In this post, we’re going to look at how advanced deep learning technology can help a university to strengthen its partnerships and industry links. And we’re going to do so by sharing a success story.
At Queen Mary University London (QMUL), two IBM Power systems S822LC systems supplied by us have led to all manner of innovations. Codenamed ‘Minsky’, these powerful deep learning machines have also supported the establishment of valuable private sector links.
Recently, QMUL found itself celebrating the award success of the commercial CCTV solutions provider SeeQuestor. In March 2017, SeeQuestor won the 12th annual ADS Security Innovation Award for its time-saving video intelligence toolkit.
But what does this have to do with QMUL, OCF and the importance of partnership? Let’s find out.
‘Minsky’ quickens Vision Research insights
The Vision Lab’s research is truly at the cutting edge. Often funded by Government agencies such as the Ministry of Defence, the Home Office, and the Royal Society, it has also partnered with industry leaders such as BAE Systems, BAA, BT Labs, and BBC R&D.

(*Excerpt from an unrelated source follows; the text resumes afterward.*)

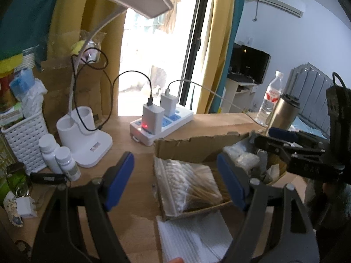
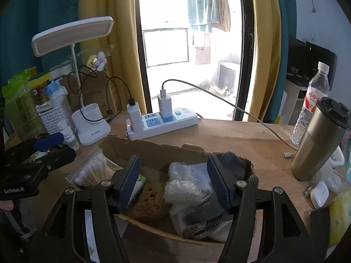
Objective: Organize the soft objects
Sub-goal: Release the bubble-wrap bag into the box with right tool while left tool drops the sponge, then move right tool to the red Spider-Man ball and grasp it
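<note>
The right hand-held gripper [image 2: 173, 180] hangs wide and empty over the near rim of the torn cardboard box [image 2: 153, 151], its blue pads straddling the soft things packed inside. Straight ahead of it, in the lower middle of the right wrist view, lie a white bubble-wrap bundle [image 2: 186, 182], a brown sponge [image 2: 151, 199] to its left, and a grey sock with dotted sole [image 2: 204, 223] curling from behind the right pad toward the bottom of the frame. The bundle's long axis runs away from the camera, roughly in line with the fingers, so the pads already sit on either side of it.

The left hand-held gripper [image 1: 175, 182] is also wide and holds nothing. In its own view the bag of cotton swabs [image 1: 186, 186] lies just ahead between the fingers, in the box's left part, swab sticks running from upper left to lower right of the frame. A white ridged sheet [image 1: 190, 236] lies on the worktop [image 1: 136, 188] below the box.

The right gripper looks the nearer to the bundle and sock; the left to the swabs. Room is tight: the box's ragged back wall rises just beyond, the steel tumbler [image 2: 318, 140] stands at right, the power strip [image 2: 162, 122] behind. Lifting straight up seems the freest path.
</note>
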`<action>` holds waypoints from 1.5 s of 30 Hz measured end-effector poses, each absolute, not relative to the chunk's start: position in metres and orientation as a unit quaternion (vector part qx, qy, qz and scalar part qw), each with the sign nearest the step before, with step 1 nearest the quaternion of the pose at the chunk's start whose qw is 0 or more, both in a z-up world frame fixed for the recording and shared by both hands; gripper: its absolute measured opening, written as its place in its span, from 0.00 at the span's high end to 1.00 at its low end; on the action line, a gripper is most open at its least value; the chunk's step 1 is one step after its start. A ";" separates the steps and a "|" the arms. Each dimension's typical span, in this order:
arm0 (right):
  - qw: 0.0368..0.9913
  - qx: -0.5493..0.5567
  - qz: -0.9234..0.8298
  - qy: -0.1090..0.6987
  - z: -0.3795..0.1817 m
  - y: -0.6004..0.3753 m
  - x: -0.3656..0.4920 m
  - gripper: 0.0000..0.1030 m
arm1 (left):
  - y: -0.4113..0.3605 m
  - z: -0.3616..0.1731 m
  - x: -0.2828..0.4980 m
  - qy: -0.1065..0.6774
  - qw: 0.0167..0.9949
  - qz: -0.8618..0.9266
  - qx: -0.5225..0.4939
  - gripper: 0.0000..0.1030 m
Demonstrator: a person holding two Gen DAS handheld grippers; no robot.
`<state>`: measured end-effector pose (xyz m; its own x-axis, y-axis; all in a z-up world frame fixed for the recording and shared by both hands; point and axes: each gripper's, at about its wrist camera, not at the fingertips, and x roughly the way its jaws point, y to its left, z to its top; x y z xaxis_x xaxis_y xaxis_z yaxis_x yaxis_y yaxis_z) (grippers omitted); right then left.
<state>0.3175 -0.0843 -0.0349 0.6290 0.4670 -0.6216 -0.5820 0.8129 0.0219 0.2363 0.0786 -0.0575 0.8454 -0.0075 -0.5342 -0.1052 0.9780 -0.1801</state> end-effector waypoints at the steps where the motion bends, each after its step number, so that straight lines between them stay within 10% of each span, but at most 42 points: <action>1: 0.898 -0.091 0.293 0.315 -0.033 -0.085 0.314 0.36 | 0.078 -0.056 0.234 0.275 0.956 0.026 -0.102 0.23; 45: 0.891 -0.095 0.305 0.323 -0.043 -0.107 0.187 0.36 | 0.051 -0.062 0.127 0.262 0.959 0.018 -0.105 0.14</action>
<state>0.1868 -0.1065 -0.0430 0.6052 0.4825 -0.6332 -0.6050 0.7957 0.0281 0.1273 0.0512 -0.0617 0.8619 -0.0207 -0.5067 -0.0898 0.9772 -0.1925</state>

So, when OCF helped Queen Mary become one of the first British universities to acquire a Power System S822LC – ‘Minsky’ – for research use, Professor Gong and his team soon put it to work.
The lab used ‘Minsky’ in its projects to create new video analytics technology, which can learn about human behaviour and activity in video data without supervision.

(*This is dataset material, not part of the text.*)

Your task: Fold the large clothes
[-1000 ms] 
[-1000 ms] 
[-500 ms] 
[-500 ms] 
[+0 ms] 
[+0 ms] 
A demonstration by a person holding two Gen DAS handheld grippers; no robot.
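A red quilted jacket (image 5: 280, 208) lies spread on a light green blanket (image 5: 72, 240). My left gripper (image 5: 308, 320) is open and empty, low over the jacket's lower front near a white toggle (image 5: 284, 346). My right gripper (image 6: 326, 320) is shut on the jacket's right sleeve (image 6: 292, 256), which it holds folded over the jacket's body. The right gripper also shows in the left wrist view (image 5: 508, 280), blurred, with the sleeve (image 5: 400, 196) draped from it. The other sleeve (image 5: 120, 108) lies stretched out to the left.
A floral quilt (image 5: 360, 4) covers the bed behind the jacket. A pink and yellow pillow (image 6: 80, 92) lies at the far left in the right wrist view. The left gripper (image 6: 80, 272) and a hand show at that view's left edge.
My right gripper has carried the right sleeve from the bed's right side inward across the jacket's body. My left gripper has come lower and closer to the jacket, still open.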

This self-learning can reduce the need for human CCTV operators, saving thousands of work hours.
The research involved analysis of massive volumes of video data. But findings were reached much sooner thanks to ‘Minsky’, which features two POWER8 CPUs and four Tesla P100 GPUs, plus super-fast NVLINK processor inter-connects that help deep learning applications run much, much faster.
Against a comparable x86-based system, ‘Minsky’ can deliver more than twice the performance including:
- 5x more Kinetica “Filter by geographic area” queries per hour
- 9x more GFLOPS while running LatticeQCD
- 2x more “Base Pairs Aligned” per Second running SOAP3-dp with 2 instances per device
The Vision Lab’s intelligent video analysis technologies were so impressive, QMUL decided to patent the technology and launch a commercial spin-out: Vision Semantics Limited (VSL).
Two of the key abilities of VSL’s technology are:
- Multi-camera tracking – Auto-tracking the activity of one individual across multiple video sources, such as an array of cameras in a shopping mall.
- Crowd analysis – Analysing crowd dynamics and behaviour in public spaces, including estimating crowd density, profiling crowd distribution over space and time, and analysing demographic distribution.
These advanced features have led to industry partnerships between VSL and EPSRC, the Metropolitan Police, QinetiQ, and other leading organisations.
Beating the competition
VSL’s technology is also fundamental to SeeQuestor video intelligence solutions, which brings us back to the beginning of our story.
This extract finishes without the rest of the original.